• [About this exercise] All that is wanted is a word-for-word copy of the data from its first line to the line containing "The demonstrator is", both included.

Start of Dataset content

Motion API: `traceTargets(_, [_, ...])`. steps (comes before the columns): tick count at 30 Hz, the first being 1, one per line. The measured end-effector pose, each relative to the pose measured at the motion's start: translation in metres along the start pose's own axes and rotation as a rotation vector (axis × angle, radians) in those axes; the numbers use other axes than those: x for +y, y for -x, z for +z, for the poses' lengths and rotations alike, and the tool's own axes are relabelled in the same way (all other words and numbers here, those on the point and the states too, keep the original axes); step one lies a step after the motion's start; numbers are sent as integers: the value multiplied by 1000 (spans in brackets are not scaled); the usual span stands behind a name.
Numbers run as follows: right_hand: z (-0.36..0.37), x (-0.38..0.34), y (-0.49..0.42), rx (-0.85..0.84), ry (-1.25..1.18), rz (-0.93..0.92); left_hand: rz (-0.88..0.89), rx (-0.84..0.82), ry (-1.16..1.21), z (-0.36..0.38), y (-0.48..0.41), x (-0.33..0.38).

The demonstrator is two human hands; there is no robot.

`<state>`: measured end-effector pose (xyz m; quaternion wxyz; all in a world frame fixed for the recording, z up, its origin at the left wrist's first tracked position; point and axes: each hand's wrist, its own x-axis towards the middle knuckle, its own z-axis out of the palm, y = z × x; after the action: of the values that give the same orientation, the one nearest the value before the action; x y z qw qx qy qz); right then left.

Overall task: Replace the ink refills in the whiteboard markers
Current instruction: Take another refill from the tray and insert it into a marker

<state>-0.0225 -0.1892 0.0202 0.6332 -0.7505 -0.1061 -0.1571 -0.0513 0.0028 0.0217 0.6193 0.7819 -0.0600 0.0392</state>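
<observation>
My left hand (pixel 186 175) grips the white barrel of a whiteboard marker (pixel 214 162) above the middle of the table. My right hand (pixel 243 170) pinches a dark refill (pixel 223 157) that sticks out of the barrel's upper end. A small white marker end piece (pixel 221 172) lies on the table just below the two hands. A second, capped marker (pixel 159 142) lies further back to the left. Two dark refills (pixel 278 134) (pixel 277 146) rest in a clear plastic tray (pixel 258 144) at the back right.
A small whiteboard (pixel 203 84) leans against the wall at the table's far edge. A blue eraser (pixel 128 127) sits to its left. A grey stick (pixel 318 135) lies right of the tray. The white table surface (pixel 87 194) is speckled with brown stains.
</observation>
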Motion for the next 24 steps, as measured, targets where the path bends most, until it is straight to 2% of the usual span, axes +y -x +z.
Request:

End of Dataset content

• [Answer for the task]
Motion API: `traceTargets(_, [_, ...])`. steps (comes before the columns): tick count at 30 Hz, the first being 1, one per line. The measured end-effector pose, each relative to the pose measured at the motion's start: translation in metres along the start pose's own axes and rotation as a rotation vector (axis × angle, radians) in those axes; the numbers use other axes than those: x for +y, y for -x, z for +z, for the poses' lengths and rotations alike, and the tool's own axes are relabelled in the same way (all other words and numbers here, those on the point and the states too, keep the original axes); step one lies a step after the motion's start; numbers are sent as integers: the value multiplied by 1000 (spans in brackets are not scaled); the usual span stands behind a name.
Numbers run as follows: right_hand: z (-0.36..0.37), x (-0.38..0.34), y (-0.49..0.42), rx (-0.85..0.84), ry (-1.25..1.18), rz (-0.93..0.92); left_hand: rz (-0.88..0.89), rx (-0.84..0.82), ry (-1.16..1.21), z (-0.36..0.38), y (-0.48..0.41), x (-0.33..0.38).

The demonstrator is two human hands; there is no robot.

With this, the answer is complete.